En une vingtaine de pages, chaque fois, Prémont transforme en récits très éclairants des dossiers complexes, comme les Pentagon Papers, le Watergate, le scandale Iran-Contra ainsi que les affaires Anita Hill et Monica Lewinsky. Dans ses textes sur les assassinats des frères John F. et Robert F. Kennedy, elle fait ressortir le caractère légendaire de la politique américaine. Bien des gens, note-t-elle, affirment avoir vu l’assassinat du président Kennedy, en 1963, en direct à la télévision. Or, les images n’ont été télédiffusées que douze ans plus tard ! En 1964, ajoute-t-elle, 64 % des Américains disaient avoir voté pour Kennedy, « alors qu’il avait été élu par une très faible marge en 1960 ». La mémoire, on le constate une fois de plus, n’est pas l’histoire.

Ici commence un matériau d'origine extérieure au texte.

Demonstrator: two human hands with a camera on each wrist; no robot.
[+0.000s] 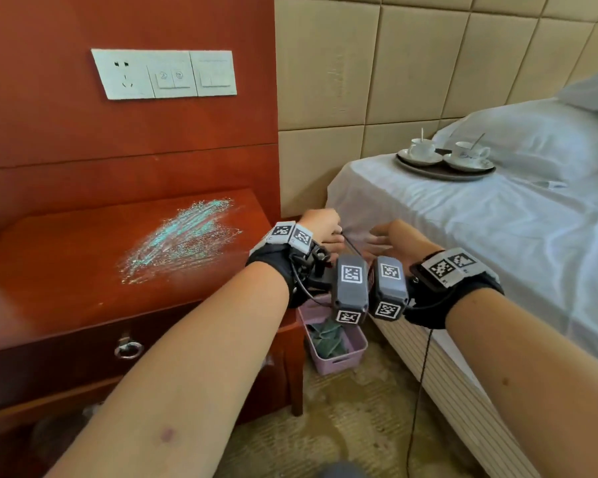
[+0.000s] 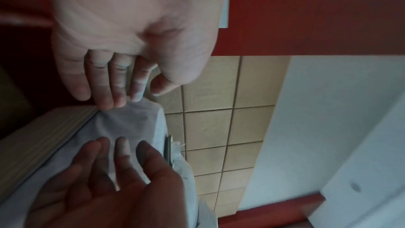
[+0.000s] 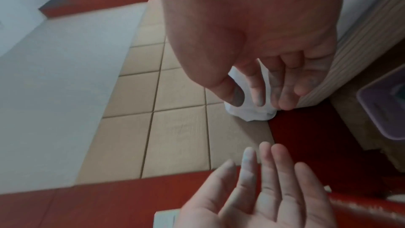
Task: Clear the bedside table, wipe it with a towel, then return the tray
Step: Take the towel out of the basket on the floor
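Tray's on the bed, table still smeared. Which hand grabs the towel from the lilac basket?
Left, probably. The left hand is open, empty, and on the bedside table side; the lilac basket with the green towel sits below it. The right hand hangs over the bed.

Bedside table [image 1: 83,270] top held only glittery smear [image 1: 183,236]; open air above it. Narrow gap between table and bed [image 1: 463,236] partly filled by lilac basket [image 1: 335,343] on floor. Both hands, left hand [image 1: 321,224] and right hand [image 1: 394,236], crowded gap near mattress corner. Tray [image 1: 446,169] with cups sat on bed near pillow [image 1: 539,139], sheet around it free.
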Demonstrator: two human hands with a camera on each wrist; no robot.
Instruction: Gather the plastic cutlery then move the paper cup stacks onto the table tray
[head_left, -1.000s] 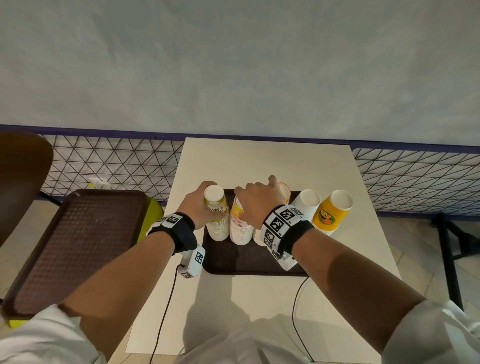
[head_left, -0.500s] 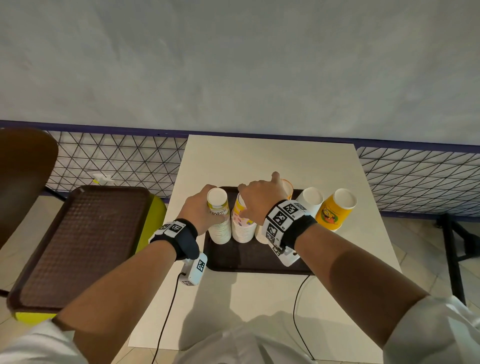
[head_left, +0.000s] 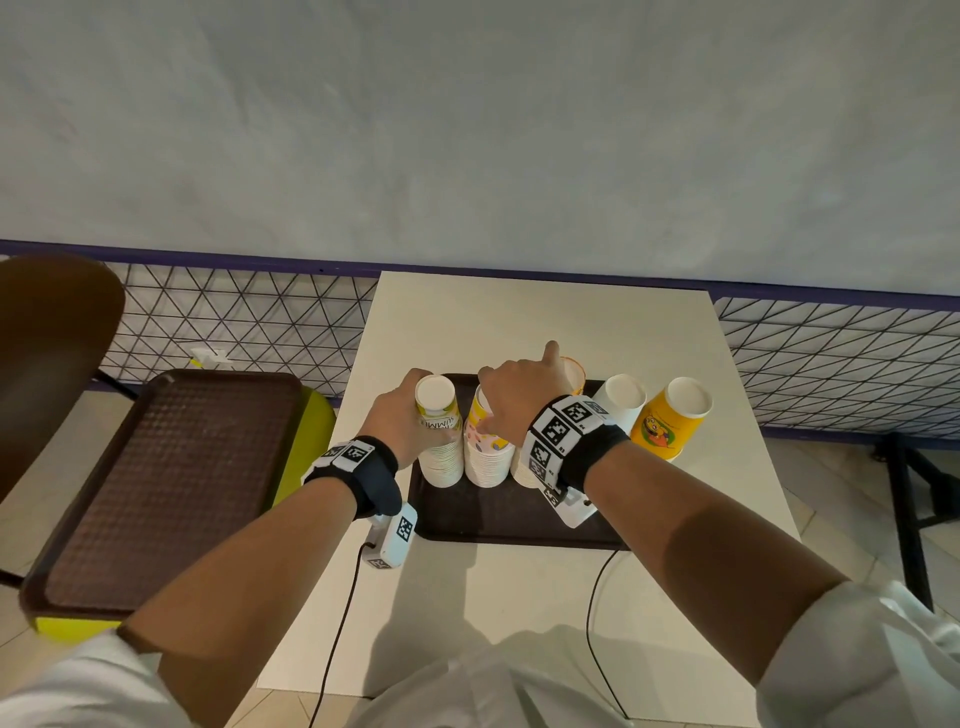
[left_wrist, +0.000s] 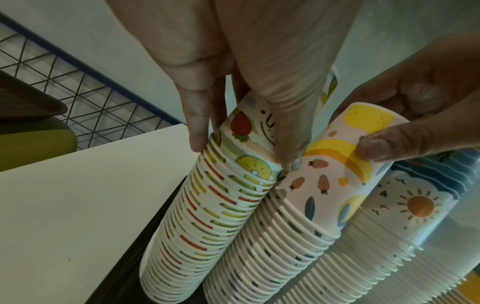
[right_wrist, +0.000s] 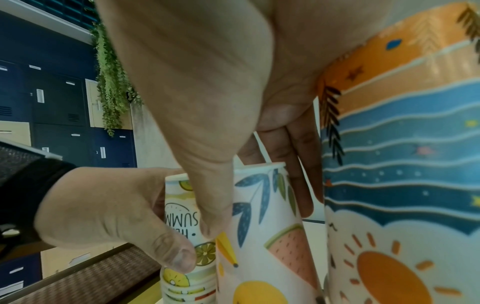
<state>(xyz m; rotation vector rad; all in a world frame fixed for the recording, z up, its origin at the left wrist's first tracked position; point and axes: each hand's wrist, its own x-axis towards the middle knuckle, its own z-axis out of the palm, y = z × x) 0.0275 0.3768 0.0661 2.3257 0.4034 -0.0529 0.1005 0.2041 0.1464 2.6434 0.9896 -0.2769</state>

Dans Le cinéma américain, la critique Helen Faradji se penche sur certains films cultes — Citizen Kane, Le Parrain, La guerre des étoiles, Indiana Jones — et sur certaines grandes figures — Fred Astaire, Marilyn Monroe, les frères Coen et Tarantino. Bien que je n’aime presque aucun des films dont elle parle, à part Fargo, peut-être, et encore, j’ai néanmoins dévoré ce petit livre.

Docteure en cinéma, Faradji maîtrise son sujet — ses considérations techniques sur les films sont passionnantes —, a le sens de l’image — « le style de Fred Astaire, c’est un peu comme celui de Roger Federer au tennis : une impression d’élégance et de facilité », écrit-elle — et du récit explicatif. Même quand elle défend le cinéma de Tarantino, que je trouve vulgaire et insignifiant, Faradji parvient à m’intéresser, ce qui est un exploit. Je continue de croire, comme l’ex-critique Paul Toutant, que ce cinéaste « n’a pas grand-chose à dire, à part pow pow boum boum », mais ce qu’en dit Faradji me fait réfléchir.

On peut penser, comme moi, qu’il y a trop de films américains au Québec — une part de marché d’environ 80 %, bon an, mal an — et qu’il y a trop de Trump. Ce n’est pas une raison pour ne pas s’y intéresser intelligemment.